Segera aku bergegas. Kuhampiri Mama tanpa menatap wajahnya. Aku takut, Mama dapat melihat airmataku, dan curiga. Aku tak ingin Mama tahu kalau aku telah menemukan rahasianya. Kucium tangannya tanpa suara. Aku tak ingin Mama mendengar isak di antara pamitku. Setengah berlari, selepas pintu, tangisku pecah lagi.
Di sepanjang jalan, dalam angkot, kukuatkan hati. Aku tak boleh menunjukkan wajah sedih. Aku tak boleh membuat Papa bertanya, “Ila, ada apa?” Aku harus tabah. Aku harus membiarkan rahasia itu tersimpan dulu. Aku harus mencari tahu, siapa lelaki itu. Siapa lelaki yang telah membuat Mama tega mengkhianati Papa. Aku harus membuat Mama kembali ke Papa, tanpa Papa harus tahu tentang kesalahan Mama. Aku tak ingin keluarga ini berantakan. Ya, aku harus gembira. Harus. Papa tak boleh melihat apa pun di wajahku.
Tapi niat itu tak terlaksana. Begitu melihat Papa berdiri, aku telah lupa diri. Seperti terbang, aku berlari, memeluknya, dan… menangis. Entah kenapa, melihat Papa, tiba-tiba dadaku sakit sekali. Aku merasa tak pantas Papa dikhianati. Sangat tak pantas.

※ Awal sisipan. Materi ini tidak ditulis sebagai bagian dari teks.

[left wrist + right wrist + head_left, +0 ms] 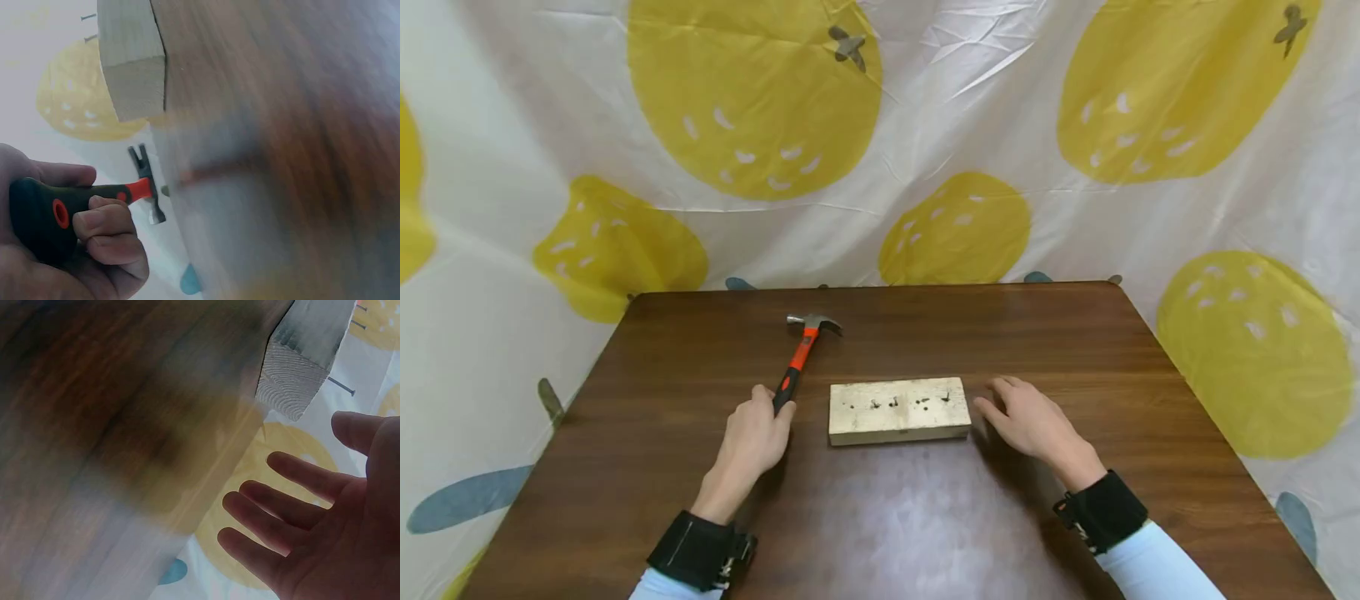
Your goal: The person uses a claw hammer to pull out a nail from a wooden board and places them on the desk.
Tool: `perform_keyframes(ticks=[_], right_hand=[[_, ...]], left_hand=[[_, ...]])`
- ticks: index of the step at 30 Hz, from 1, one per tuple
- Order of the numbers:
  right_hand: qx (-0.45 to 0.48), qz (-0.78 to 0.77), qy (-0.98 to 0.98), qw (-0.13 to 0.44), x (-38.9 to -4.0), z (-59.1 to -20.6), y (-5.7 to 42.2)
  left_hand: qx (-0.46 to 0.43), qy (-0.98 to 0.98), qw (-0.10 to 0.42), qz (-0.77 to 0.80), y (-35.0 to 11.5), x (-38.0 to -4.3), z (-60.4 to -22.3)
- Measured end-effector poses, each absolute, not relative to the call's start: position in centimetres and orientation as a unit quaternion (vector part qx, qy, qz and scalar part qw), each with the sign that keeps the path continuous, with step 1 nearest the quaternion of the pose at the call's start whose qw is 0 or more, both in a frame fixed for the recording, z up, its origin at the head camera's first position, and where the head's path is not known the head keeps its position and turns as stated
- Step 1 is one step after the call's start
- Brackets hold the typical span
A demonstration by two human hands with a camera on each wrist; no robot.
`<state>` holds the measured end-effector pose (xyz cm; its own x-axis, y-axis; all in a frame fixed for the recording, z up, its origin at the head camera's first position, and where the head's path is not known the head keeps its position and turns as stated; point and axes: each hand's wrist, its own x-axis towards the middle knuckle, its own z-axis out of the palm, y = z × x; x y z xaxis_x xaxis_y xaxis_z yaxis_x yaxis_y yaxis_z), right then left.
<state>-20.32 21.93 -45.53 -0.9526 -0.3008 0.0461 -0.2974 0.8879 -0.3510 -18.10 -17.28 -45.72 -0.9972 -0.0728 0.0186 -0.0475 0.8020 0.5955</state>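
A claw hammer (801,357) with a red and black handle is gripped near the handle's end by my left hand (754,435). Its metal head points away from me, toward the table's far side. In the left wrist view, fingers curl round the black grip of the hammer (94,197). Between my hands a pale wooden block (898,421) lies flat, with holes in its top. Several nails stand up from it, one nail (342,386) near its right end. My right hand (1033,421) is just right of the block, fingers loosely extended and holding nothing.
The brown wooden table (895,508) has a glossy surface, its far edge close to a hanging white cloth (820,242) with yellow fruit prints. Black straps with small devices are round both wrists.
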Motion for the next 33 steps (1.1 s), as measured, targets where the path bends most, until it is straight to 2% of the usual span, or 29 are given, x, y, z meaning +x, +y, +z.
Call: perform_keyframes(ticks=[6,9,24,28,33], right_hand=[[-0.158,-0.194,0.968,-0.002,-20.4,-45.5,20.9],[-0.167,-0.204,0.964,-0.021,-20.7,-45.3,20.6],[-0.289,-0.222,0.901,-0.237,-22.8,-43.0,17.6],[-0.314,-0.228,0.881,-0.271,-23.5,-42.6,16.9],[-0.341,-0.227,0.866,-0.287,-23.9,-42.3,16.5]], left_hand=[[0.007,-0.945,0.06,-0.321,-17.1,-17.7,-44.9],[-0.002,-0.94,0.055,-0.336,-16.7,-17.4,-44.2],[-0.084,-0.916,0.049,-0.389,-14.4,-16.1,-42.1],[-0.106,-0.911,0.035,-0.397,-13.9,-15.8,-41.8],[-0.121,-0.9,0.015,-0.418,-13.1,-15.6,-41.6]])
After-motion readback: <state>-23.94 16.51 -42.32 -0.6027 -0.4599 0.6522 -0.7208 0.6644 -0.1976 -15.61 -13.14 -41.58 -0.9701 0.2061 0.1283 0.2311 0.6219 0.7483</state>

“Ila, Ila, ada apa? Ehh, ehh, kok menangis begitu. Hey, Ila… Lho?” Suara Papa yang bingung memasuki telingaku.
Mungkin 10 menit aku tergugu di dada Papa. Kunikmati belaiannya di kepalaku. Lalu, ketika sesak di dadaku sedikit berkurang, kulepaskan tanganku dari pinggangnya. Kemeja Papa basah. Kulihat Papa merogoh sakunya, dan menyodorkan saputangan. “Tuh, lap dulu ingus kamu. Sudah gadis kok masih suka nangis.”